Karla Groves says she has a heart for the homeless, so in 2017 when Greg Gosselin asked her to help make sleeping mats for people living on the streets of Montgomery, it was an easy yes.
But she realized quickly that the project needed an edit.
“He asked a bunch of us older women — I’m 81— if we would like to crochet sleeping bags for the homeless,” Groves said of Gosselin, who at the time served on staff at Eastern Hills Baptist Church in Montgomery, where Groves is a member. “We wanted to do that, and I felt a calling for it. But I started trying, and some of the other ladies did too, and we realized that with the arthritis in our hands, it wasn’t going to work.”
God’s leading
Groves felt like it wasn’t an accident that Gosselin had enlisted their help — she felt like God was leading them in that direction.

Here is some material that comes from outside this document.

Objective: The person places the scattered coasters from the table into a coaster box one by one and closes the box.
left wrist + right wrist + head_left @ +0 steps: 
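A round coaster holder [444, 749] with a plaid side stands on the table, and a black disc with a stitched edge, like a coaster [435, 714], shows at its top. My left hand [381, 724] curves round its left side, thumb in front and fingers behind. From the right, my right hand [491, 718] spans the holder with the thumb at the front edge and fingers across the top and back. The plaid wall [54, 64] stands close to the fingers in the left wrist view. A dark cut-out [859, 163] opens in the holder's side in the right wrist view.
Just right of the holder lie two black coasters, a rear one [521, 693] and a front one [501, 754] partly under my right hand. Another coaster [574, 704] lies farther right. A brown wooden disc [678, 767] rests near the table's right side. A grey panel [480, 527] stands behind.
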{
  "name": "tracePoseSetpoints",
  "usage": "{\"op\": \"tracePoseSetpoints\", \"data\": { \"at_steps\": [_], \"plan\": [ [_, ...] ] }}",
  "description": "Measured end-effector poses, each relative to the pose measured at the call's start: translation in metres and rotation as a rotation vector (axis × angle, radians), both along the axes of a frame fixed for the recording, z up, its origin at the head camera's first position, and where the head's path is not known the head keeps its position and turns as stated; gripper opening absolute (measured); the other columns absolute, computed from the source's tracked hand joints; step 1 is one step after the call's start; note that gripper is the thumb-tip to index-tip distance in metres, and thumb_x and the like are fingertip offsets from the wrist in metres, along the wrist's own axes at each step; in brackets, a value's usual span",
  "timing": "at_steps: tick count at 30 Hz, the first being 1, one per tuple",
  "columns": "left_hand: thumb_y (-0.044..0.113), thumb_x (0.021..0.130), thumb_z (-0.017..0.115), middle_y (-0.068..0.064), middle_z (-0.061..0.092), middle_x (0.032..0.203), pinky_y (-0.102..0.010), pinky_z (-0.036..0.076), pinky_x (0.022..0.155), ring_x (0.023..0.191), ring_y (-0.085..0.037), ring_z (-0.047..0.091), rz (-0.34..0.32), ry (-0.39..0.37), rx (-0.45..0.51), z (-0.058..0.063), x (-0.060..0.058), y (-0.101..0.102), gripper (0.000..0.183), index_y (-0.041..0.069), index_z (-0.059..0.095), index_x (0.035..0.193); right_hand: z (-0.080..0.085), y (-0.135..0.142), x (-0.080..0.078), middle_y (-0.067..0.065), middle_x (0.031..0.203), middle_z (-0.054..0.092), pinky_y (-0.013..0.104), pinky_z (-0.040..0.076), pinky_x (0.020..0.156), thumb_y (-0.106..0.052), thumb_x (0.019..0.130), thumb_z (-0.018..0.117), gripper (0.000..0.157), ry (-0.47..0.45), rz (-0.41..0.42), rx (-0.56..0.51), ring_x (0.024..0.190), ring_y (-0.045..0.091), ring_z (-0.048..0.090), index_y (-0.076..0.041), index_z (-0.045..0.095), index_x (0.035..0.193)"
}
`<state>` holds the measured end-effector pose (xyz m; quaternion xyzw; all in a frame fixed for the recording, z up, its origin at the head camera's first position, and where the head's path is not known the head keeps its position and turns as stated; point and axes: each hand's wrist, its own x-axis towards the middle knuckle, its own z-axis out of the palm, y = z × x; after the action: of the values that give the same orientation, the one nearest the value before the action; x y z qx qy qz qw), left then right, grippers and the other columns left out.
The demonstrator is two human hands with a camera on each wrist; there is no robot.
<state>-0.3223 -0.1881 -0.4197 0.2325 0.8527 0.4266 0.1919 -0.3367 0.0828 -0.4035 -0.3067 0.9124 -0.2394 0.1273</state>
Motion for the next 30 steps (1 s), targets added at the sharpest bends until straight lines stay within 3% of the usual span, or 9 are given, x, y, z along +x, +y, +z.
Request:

“I prayed about it and said, ‘I want to do this and follow Your lead, but I can’t crochet,’” she said. “The next day, someone told me about a YouTube video of someone from Canada who made mats by weaving plastic bags.”
From there, Groves didn’t waste any time. Her 94-year-old husband, Lou, made three looms like the ones in the video, and eight women began coming to her house each week to weave sleeping mats from plastic shopping bags.
Then when the COVID-19 pandemic hit, Groves kept making them by herself — at the rate of 48 a year. When the group could gather again, they began meeting at Dalraida Global Methodist Church in a space that is now stacked to the ceiling with plastic bags waiting to be woven.
“To date, we have finished 500 sleeping mats,” Groves said.
Partnerships and training
It hasn’t stopped there. In addition to pulling together several churches into a partnership, she has trained five other churches to start their own sleeping mat ministries.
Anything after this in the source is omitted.